### EXERCISE AIM
Where a line below includes the word "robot", copy that line.

### INPUT DATA
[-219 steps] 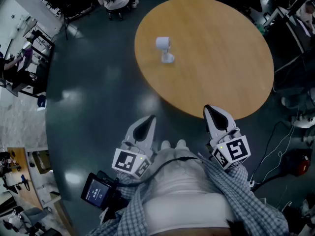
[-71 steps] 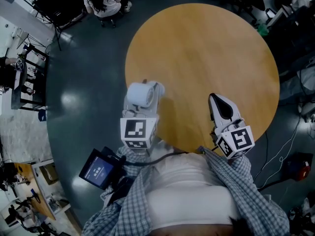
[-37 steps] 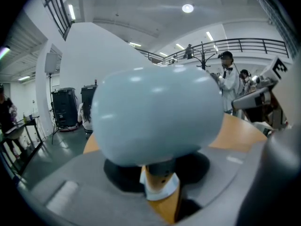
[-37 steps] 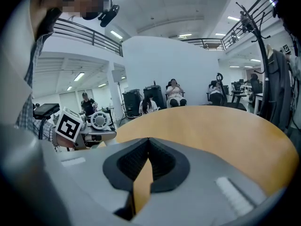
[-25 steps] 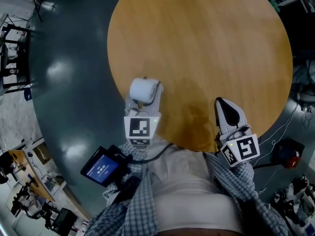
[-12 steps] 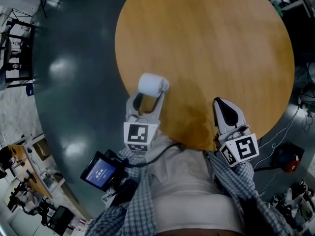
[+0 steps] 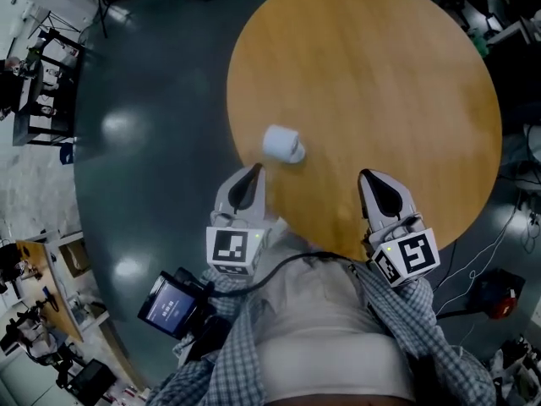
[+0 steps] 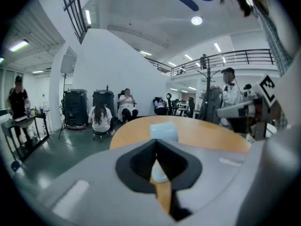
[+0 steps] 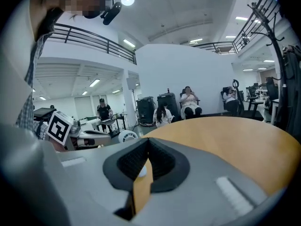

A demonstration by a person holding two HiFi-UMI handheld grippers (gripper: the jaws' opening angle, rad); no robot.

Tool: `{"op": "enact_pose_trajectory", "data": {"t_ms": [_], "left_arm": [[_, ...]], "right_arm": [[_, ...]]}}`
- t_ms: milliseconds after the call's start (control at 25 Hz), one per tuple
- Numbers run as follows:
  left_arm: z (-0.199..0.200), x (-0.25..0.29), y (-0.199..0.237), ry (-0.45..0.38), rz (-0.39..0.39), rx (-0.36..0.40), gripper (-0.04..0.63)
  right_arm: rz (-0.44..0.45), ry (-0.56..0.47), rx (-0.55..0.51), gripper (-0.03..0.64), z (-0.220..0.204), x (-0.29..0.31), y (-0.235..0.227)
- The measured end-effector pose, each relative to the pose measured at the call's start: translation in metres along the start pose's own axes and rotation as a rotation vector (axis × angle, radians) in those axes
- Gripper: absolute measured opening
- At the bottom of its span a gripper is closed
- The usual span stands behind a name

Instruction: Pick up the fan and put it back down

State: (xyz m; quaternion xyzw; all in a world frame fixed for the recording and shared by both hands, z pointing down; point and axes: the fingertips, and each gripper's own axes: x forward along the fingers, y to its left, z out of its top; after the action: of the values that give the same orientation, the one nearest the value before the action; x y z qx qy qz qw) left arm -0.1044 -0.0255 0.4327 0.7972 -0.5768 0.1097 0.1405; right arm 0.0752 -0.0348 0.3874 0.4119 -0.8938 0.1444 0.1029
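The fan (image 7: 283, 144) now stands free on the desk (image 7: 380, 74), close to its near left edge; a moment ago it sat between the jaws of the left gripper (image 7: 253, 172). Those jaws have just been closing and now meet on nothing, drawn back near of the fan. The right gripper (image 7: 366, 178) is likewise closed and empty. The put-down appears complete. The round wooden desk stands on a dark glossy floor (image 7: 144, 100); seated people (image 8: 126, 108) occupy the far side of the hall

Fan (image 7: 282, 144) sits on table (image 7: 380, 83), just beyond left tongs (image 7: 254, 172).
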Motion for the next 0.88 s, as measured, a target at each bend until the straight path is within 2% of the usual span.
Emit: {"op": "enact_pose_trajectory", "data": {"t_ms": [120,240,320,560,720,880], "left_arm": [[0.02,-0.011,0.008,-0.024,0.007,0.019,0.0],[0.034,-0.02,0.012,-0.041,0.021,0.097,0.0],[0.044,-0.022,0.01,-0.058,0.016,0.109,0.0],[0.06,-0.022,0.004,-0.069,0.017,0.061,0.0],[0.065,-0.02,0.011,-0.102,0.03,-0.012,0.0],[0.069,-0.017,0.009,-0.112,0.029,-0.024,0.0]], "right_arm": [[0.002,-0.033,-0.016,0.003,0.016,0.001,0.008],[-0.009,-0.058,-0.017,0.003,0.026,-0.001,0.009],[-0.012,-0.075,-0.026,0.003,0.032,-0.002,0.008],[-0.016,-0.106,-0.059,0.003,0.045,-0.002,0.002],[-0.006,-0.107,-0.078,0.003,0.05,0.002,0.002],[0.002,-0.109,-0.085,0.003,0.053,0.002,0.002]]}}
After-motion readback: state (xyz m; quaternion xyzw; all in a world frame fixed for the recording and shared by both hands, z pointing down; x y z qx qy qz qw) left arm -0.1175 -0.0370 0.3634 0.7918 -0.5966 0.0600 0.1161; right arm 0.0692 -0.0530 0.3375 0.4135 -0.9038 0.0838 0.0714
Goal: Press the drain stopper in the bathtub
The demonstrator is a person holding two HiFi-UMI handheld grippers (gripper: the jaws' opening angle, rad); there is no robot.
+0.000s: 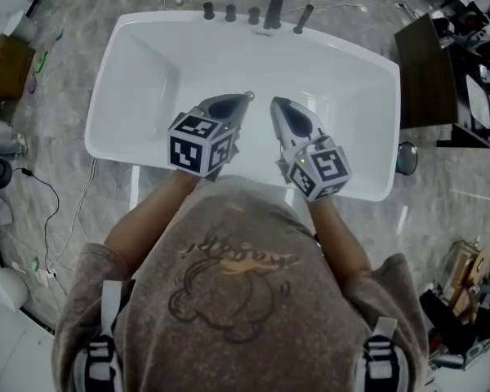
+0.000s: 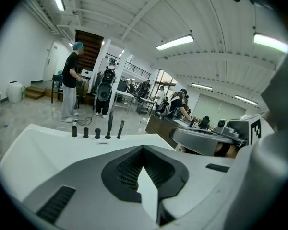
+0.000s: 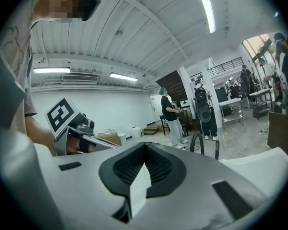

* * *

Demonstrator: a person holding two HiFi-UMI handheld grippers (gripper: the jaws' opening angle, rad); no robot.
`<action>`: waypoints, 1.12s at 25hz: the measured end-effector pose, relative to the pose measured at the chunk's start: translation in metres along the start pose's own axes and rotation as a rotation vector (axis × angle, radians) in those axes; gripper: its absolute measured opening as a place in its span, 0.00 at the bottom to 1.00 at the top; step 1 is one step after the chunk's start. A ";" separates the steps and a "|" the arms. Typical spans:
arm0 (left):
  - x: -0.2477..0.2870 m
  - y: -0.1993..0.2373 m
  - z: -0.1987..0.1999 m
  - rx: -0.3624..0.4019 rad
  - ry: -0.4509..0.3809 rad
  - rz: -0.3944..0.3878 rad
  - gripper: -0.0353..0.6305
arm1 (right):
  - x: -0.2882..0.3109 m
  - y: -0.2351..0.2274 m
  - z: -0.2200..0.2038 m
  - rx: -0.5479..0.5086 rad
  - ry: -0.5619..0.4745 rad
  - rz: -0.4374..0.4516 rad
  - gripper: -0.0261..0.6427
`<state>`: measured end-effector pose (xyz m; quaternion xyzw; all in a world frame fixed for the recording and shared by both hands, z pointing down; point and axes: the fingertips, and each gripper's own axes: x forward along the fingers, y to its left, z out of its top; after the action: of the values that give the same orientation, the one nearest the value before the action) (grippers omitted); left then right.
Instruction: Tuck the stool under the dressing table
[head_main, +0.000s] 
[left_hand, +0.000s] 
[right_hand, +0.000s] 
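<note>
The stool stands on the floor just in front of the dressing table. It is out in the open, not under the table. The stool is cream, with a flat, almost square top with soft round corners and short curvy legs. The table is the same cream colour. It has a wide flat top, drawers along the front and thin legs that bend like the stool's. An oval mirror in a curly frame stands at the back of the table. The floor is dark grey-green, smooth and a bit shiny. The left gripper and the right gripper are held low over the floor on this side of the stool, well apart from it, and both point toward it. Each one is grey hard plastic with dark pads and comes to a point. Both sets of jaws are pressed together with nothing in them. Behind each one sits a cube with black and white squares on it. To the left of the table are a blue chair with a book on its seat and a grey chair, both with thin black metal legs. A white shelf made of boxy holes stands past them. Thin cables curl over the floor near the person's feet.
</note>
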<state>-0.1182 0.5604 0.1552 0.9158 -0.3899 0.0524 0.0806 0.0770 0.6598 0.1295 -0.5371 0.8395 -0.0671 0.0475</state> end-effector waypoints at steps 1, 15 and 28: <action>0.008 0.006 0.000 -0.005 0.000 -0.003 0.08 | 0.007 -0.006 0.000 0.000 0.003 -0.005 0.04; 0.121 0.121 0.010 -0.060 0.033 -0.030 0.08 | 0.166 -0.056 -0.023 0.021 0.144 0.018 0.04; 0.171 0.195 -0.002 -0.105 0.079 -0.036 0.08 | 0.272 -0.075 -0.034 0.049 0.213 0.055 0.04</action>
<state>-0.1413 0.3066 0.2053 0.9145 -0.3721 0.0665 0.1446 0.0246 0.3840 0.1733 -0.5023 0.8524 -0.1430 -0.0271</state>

### WORKED SOLUTION
A demonstration by a person holding two HiFi-UMI handheld grippers (gripper: the jaws' opening angle, rad); no robot.
The demonstrator is a person holding two HiFi-UMI handheld grippers (gripper: the jaws' opening angle, rad); there is no robot.
Demonstrator: a person holding two HiFi-UMI handheld grippers (gripper: the jaws' opening angle, rad); no robot.

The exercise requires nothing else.